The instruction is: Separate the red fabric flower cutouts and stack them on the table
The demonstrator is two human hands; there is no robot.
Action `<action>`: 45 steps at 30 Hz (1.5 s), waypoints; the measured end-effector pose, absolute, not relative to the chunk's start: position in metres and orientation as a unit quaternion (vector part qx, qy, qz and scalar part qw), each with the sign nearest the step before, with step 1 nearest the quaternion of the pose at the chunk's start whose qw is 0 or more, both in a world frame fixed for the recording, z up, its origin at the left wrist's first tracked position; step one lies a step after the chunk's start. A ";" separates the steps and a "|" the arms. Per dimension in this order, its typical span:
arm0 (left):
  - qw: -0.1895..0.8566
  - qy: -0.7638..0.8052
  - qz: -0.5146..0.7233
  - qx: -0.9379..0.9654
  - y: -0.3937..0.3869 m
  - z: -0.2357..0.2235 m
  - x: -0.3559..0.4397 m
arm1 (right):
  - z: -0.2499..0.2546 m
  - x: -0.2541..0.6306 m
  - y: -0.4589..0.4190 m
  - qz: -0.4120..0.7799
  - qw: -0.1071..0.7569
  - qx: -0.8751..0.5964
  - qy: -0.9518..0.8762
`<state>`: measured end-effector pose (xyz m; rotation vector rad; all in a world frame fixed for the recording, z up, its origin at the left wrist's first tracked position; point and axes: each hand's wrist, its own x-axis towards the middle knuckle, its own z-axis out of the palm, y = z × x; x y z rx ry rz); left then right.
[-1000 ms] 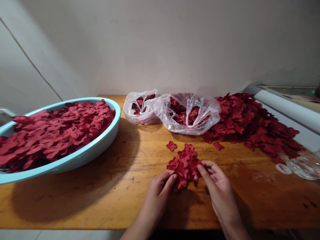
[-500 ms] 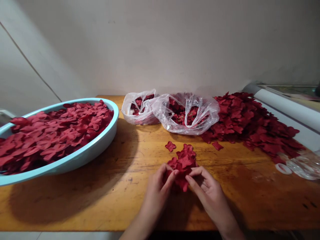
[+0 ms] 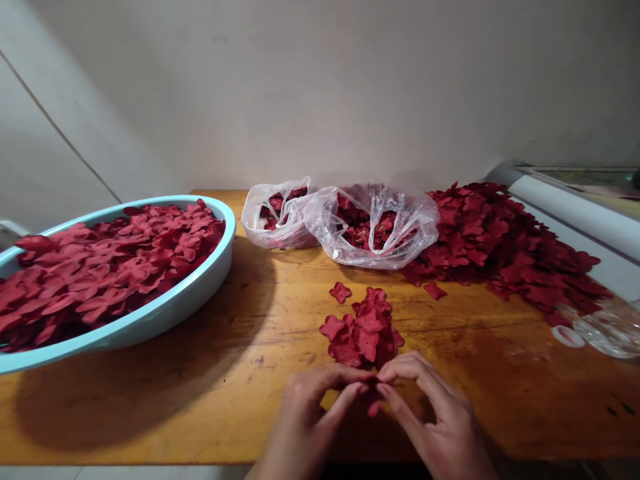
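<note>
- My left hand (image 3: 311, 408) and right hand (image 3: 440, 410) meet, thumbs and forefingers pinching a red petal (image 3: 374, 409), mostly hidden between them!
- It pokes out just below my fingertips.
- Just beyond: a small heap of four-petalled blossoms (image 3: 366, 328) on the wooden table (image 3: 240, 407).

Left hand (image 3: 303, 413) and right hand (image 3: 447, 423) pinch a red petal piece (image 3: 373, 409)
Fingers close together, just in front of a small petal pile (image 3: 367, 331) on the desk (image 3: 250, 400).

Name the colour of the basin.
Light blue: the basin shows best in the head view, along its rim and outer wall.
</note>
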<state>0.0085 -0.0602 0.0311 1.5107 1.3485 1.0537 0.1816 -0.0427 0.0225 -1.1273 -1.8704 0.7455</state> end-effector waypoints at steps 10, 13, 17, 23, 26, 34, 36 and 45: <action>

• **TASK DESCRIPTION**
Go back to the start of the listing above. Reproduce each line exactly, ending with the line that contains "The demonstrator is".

• **ANSWER TO THIS PROBLEM**
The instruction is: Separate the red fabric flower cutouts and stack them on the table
The demonstrator is two human hands; there is no robot.

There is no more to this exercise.